DATA FOR THE TASK:
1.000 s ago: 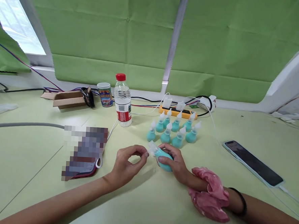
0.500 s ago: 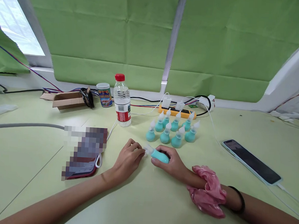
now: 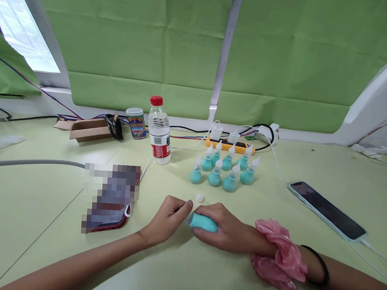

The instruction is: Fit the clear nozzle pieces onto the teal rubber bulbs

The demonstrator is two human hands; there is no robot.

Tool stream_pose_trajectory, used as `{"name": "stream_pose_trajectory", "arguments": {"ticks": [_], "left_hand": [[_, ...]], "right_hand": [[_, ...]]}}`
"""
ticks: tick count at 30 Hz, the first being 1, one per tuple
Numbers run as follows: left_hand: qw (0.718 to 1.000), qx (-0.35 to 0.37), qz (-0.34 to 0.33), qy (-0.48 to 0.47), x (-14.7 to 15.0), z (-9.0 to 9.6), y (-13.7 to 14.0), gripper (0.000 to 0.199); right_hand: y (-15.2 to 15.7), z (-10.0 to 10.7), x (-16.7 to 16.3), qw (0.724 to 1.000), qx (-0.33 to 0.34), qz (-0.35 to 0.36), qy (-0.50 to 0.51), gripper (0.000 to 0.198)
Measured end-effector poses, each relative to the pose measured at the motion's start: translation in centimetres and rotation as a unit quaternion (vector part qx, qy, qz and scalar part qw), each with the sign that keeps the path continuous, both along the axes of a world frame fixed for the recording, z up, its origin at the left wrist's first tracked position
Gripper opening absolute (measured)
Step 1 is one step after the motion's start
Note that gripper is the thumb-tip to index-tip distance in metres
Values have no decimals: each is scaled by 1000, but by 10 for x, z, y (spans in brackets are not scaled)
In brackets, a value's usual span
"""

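My right hand (image 3: pixel 219 227) is wrapped round the teal bulb of a nasal aspirator (image 3: pixel 204 222), which lies sideways with its clear end toward the left. My left hand (image 3: pixel 169 218) is closed at that clear end, its thumb on top; the fingers hide the tip. Just beyond the hands a small whitish piece (image 3: pixel 200 198) rests on the table. Behind it stand several upright teal nasal aspirators (image 3: pixel 214 177) with translucent pointed tips, grouped together.
A water bottle (image 3: pixel 160 138) with a red cap stands behind my left hand, beside a can (image 3: pixel 136 124) and an open cardboard box (image 3: pixel 91 131). Phones lie left (image 3: pixel 110 221) and right (image 3: pixel 327 210). Behind the aspirators, an orange power strip (image 3: pixel 229 145) has chargers and cables.
Both hands have come down nearer to me with the aspirator. A small whitish piece now lies alone on the table beyond them. My left hand has closed further round the clear end.
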State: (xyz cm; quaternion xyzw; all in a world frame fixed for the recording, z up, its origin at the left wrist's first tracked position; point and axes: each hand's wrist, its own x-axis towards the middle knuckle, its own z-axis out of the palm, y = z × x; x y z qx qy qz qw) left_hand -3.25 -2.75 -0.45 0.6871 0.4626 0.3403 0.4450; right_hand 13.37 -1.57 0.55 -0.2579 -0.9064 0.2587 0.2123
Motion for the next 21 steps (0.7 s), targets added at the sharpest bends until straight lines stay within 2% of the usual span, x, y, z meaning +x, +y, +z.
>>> {"name": "stream_pose_trajectory", "arguments": {"ticks": [3, 6, 8, 9, 10, 11, 12, 13, 14, 15, 17, 19, 21], "left_hand": [[991, -87, -17, -96, 2, 1, -2, 45], [958, -199, -28, -205, 5, 3, -3, 43], [926, -269, -57, -258, 4, 2, -1, 41], [919, -284, -63, -268, 3, 2, 1, 41], [923, -275, -53, -263, 2, 1, 3, 40], [941, -239, -24, -238, 0, 0, 5, 40], [967, -173, 18, -188, -2, 0, 8, 39], [988, -84, 58, -117, -4, -1, 10, 39], [996, 13, 82, -32, -6, -1, 12, 37], [989, 106, 88, 55, -7, -2, 13, 33], [949, 232, 57, 203, -8, -3, 15, 23], [917, 270, 27, 292, -8, -6, 16, 19], [905, 268, 13, 330, -7, -10, 16, 18]], "right_hand": [[1, 7, 2, 998, -23, 47, 25, 16], [0, 14, 4, 994, -33, 93, 40, 16], [-2, 19, 6, 994, -4, 110, 29, 13], [-3, 21, 7, 993, 16, 112, 18, 12], [-4, 24, 8, 993, 36, 109, 7, 11], [-4, 26, 9, 994, 52, 101, -2, 11], [-4, 28, 11, 994, 65, 87, -2, 12], [-3, 30, 12, 995, 75, 69, 6, 13], [-1, 31, 14, 995, 84, 48, 22, 14], [1, 33, 16, 995, 92, 26, 42, 14], [5, 35, 19, 991, 105, -8, 78, 14], [8, 36, 21, 989, 109, -26, 98, 14], [10, 35, 22, 988, 105, -43, 105, 13]]}}
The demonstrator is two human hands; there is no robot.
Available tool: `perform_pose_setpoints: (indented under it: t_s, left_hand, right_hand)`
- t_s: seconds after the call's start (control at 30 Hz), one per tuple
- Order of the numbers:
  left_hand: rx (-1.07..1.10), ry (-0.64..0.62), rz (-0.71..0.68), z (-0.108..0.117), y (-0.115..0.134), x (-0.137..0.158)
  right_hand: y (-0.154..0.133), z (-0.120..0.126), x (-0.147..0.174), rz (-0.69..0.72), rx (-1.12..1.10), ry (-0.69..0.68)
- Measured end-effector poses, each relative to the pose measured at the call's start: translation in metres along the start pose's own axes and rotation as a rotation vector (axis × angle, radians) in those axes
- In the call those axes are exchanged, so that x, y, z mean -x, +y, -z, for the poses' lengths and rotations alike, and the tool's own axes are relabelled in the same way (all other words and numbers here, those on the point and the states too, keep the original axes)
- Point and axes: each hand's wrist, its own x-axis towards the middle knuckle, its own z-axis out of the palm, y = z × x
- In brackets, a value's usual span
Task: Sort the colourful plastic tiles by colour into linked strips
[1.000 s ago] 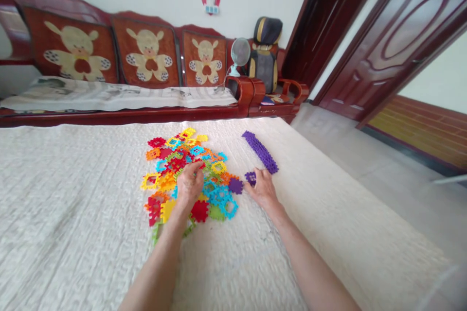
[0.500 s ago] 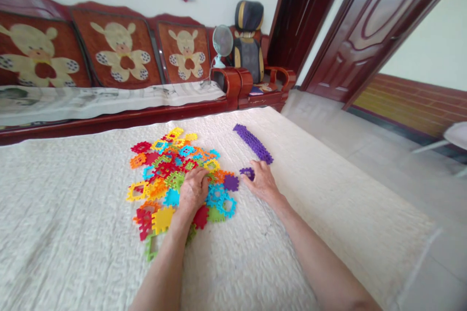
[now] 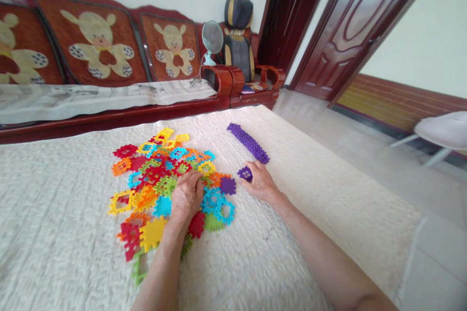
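Note:
My right hand [image 3: 260,182] is closed on a purple window-pattern interlocking tile [image 3: 244,174], pinched at its right edge between thumb and fingers, just above the white cover. Just beyond it lies a row of purple tiles [image 3: 248,143] standing packed face to face. My left hand [image 3: 187,194] rests on the pile of mixed tiles, its fingers curled down; what is under the fingertips is hidden. Around it are a green tile [image 3: 165,185], a yellow frame tile [image 3: 206,168] and blue frame tiles [image 3: 224,210]. A solid purple tile [image 3: 228,185] lies at the pile's right edge.
A white quilted cover [image 3: 65,180] spreads under everything. Behind it stand a wooden sofa with bear-patterned cushions [image 3: 100,48], a small fan [image 3: 212,38] and an armchair [image 3: 239,51]. A white stool [image 3: 445,131] is at the far right.
The view has swung a little to the right, so the sofa and pile sit farther left. The purple tile in my right hand is tilted up slightly more. My left hand stays on the pile.

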Motion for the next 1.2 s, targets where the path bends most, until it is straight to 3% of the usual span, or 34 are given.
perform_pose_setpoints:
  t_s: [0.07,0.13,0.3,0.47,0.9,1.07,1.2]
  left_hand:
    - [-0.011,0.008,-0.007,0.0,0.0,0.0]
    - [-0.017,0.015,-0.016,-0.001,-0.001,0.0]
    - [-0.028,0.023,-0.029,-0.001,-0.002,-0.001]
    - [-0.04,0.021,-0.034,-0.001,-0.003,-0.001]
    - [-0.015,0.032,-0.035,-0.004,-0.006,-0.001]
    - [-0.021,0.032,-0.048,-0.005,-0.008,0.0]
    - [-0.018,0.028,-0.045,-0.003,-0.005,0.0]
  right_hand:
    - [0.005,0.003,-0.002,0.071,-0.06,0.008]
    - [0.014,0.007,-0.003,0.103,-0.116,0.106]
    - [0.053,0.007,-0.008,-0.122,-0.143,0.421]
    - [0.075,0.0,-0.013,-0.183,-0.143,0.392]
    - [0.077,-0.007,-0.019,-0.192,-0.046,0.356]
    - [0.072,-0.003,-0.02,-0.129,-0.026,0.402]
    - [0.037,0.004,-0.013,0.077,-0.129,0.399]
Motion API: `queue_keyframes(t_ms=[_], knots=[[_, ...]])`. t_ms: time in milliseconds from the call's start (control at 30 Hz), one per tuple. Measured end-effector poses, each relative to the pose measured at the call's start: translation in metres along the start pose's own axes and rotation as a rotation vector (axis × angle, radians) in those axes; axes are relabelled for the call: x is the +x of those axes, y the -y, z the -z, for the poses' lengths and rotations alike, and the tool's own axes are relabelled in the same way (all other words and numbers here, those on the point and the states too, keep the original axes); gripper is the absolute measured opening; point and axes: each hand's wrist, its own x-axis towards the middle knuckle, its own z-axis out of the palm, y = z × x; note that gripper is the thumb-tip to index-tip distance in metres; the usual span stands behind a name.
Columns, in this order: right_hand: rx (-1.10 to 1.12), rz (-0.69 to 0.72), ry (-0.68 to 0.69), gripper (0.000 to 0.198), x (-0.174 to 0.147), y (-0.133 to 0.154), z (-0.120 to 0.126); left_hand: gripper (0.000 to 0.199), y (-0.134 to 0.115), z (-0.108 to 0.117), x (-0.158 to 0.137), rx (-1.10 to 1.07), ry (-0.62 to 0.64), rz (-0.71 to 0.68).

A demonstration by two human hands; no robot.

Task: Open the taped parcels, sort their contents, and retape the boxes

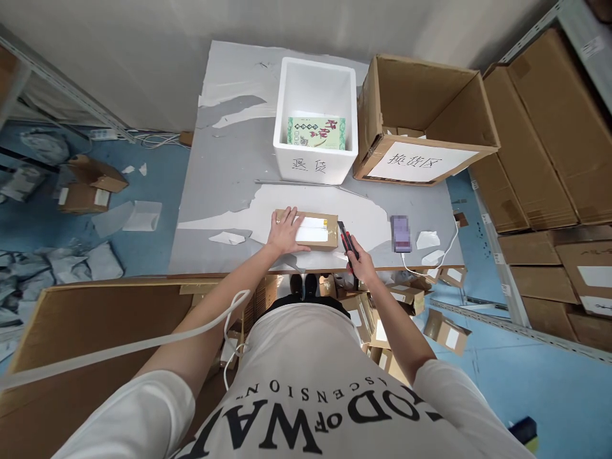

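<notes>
A small brown cardboard box [333, 238] with a white label on top lies near the table's front edge. My left hand [285, 233] rests on its left end, fingers spread and pressing flat. In my right hand [361, 260] is a black and red utility knife [347, 241], held just off the box's right end with its tip pointing away from me. Whether the blade touches the cardboard I cannot tell. Right of the knife lies a phone [401, 233] with a white cable plugged in.
Behind the box stand a white foam bin [315, 167] holding a green printed package [316, 132], and a large open carton [428, 162]. Paper scraps [428, 240] lie at the right. A big open carton [95, 344] is at my left, and stacked boxes [540, 274] line the right side.
</notes>
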Motion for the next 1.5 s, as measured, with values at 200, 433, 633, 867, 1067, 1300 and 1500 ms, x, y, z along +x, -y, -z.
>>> queue_keyframes(t_ms=[200,433,633,867,1067,1300,1500], knots=[[-0.026,-0.007,0.023,0.067,0.001,-0.001,0.005,0.111,-0.002,0.000,-0.001,-0.004,0.008,0.011],[-0.099,-0.047,0.197,0.064,0.005,0.009,0.039,0.107,-0.005,-0.001,-0.004,-0.017,0.022,0.033],[-0.067,-0.068,0.263,0.064,-0.013,0.006,0.052,0.107,-0.005,-0.001,-0.006,-0.044,0.017,0.033],[-0.082,-0.052,0.283,0.063,-0.040,-0.011,0.043,0.109,-0.004,0.001,-0.006,-0.053,0.039,0.014],[-0.274,-0.037,-0.048,0.070,-0.026,-0.031,0.074,0.110,-0.003,0.001,-0.006,-0.033,0.041,-0.002],[-0.762,-0.090,-0.267,0.059,0.048,-0.062,0.020,0.082,-0.012,0.001,-0.031,0.002,-0.060,-0.047],[-0.899,-0.095,-0.230,0.063,0.064,-0.086,-0.012,0.059,-0.019,0.000,-0.056,-0.028,-0.107,-0.052]])
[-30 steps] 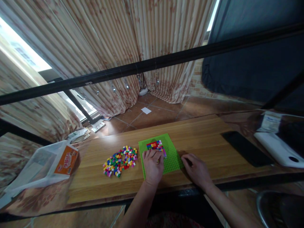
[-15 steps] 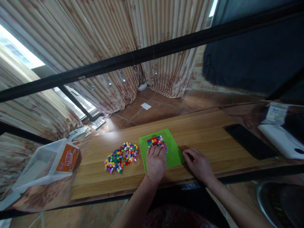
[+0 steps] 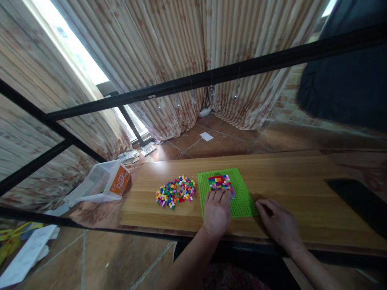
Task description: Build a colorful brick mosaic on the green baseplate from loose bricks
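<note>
A green studded baseplate (image 3: 242, 201) lies on the wooden tabletop, bearing a patch of small multicoloured bricks (image 3: 220, 182) pressed together. Over the near side of this patch is my left hand (image 3: 217, 213), fingers bent down and closed. Its fingertips hide whatever they hold. At the plate's right edge rests my right hand (image 3: 279, 221), thumb and forefinger curled together by the corner; whether they grip the edge or something small I cannot see. Loose coloured bricks (image 3: 175, 191) are spread in a pile to the left of the plate.
A clear plastic box (image 3: 102, 181) with an orange label stands beyond the table's left end. Toward the right of the wooden tabletop (image 3: 290, 177) lies a dark flat object (image 3: 356, 203). A black metal bar (image 3: 187, 82) crosses in front of the curtains (image 3: 169, 44).
The camera view has turned left, so everything sits farther right in the picture. Both hands keep nearly the same places at the baseplate.
</note>
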A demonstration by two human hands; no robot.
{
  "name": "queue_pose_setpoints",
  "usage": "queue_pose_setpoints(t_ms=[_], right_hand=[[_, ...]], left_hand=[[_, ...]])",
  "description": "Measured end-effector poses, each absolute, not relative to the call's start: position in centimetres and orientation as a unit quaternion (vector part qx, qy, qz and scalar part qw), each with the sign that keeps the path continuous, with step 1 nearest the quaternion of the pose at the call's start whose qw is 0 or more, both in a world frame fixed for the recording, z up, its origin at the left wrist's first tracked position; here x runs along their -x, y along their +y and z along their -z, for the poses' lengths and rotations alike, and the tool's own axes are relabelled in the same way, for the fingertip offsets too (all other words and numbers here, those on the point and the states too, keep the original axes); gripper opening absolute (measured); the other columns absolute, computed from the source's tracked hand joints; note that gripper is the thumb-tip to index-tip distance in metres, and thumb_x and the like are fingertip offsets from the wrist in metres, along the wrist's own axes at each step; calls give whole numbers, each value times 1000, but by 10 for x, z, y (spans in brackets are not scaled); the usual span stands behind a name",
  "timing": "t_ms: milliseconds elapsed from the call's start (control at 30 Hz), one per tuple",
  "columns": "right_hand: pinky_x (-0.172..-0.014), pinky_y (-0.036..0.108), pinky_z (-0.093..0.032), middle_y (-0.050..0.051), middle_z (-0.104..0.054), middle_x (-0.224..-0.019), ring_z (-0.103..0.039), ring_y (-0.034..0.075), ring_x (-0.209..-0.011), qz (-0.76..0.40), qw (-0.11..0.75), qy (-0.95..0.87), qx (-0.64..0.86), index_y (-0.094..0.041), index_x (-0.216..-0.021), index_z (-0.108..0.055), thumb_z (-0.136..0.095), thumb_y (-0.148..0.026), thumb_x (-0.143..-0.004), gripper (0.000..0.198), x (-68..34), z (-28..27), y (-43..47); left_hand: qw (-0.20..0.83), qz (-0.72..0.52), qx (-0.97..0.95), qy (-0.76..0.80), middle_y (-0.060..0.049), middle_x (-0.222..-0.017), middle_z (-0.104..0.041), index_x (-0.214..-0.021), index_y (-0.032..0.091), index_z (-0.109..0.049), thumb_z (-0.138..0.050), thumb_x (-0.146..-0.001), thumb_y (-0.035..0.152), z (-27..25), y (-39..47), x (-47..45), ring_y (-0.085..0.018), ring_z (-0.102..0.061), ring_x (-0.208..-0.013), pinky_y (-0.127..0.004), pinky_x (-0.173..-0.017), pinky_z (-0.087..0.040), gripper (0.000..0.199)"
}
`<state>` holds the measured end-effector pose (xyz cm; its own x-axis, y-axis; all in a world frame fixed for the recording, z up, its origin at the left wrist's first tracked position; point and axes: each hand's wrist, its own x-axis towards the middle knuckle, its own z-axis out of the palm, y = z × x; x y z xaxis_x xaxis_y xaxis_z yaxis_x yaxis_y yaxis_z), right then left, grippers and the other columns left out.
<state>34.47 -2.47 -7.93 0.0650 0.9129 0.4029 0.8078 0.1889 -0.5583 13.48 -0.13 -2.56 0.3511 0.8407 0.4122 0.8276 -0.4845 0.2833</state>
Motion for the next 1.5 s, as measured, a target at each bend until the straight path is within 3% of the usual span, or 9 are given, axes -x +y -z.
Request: queue_pose_setpoints(t_ms=[133,333,733,933,1167,1367,1500], right_hand=[[-74,31,-50,6,-70,-91,-67,20,-81,-57,365,-681,632,-22,-88,-64,-43,-46,-91,32,-346,82,-25],[-74,31,-50,5,-70,-93,-67,21,-83,-58,355,-683,636,-22,-89,-64,-43,-48,-91,33,-348,86,-25],[-71,30,-50,5,-70,-92,-67,20,-81,-45,353,-687,634,-22,-87,-64,-44,-46,-91,32,-348,85,-25],[-72,31,-50,5,-70,-91,-67,20,-80,-47,358,-686,631,-22,-88,-64,-44,-47,-91,32,-349,86,-25],[-73,31,-50,5,-70,-91,-67,20,-82,-58,367,-681,631,-22,-88,-64,-45,-45,-91,29,-346,84,-25],[-73,31,-50,4,-69,-89,-66,20,-82,-68,373,-680,628,-23,-88,-63,-46,-43,-91,26,-347,86,-25],[-73,31,-49,4,-69,-88,-66,20,-80,-80,369,-678,630,-23,-88,-62,-46,-42,-92,26,-345,84,-24]], left_hand=[[16,-311,-745,589,-7,-106,-66,-108,20,-60,-47,-89,15,36,-13,-100,-21,-57,-100,-36,-90,-44,24],[-12,-292,-635,715,-7,-103,-66,-105,19,-61,-48,-87,17,42,-2,-25,-23,-58,-99,-38,-90,-43,22],[-18,-126,-638,759,-6,-101,-68,-95,22,-69,-53,-83,24,23,21,-15,-26,-55,-98,-38,-85,-39,19],[-25,-126,-647,752,-7,-99,-69,-96,21,-66,-50,-88,26,23,21,-12,-26,-57,-97,-38,-86,-38,20],[-2,-137,-661,737,-7,-95,-70,-97,19,-66,-50,-85,15,25,27,-3,-22,-61,-90,-33,-82,-41,21],[50,-264,-616,741,-7,-94,-70,-90,20,-69,-48,-87,20,22,27,-3,-19,-64,-82,-30,-76,-45,21],[196,-426,-572,673,-5,-87,-71,-88,18,-71,-54,-82,22,15,21,-25,-17,-65,-82,-28,-76,-49,18]])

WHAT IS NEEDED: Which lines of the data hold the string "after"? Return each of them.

ANSWER BELOW:
Step 1 is one step after the motion's start
- t_s: seconds after the call's start (control at 30 Hz), one per tuple

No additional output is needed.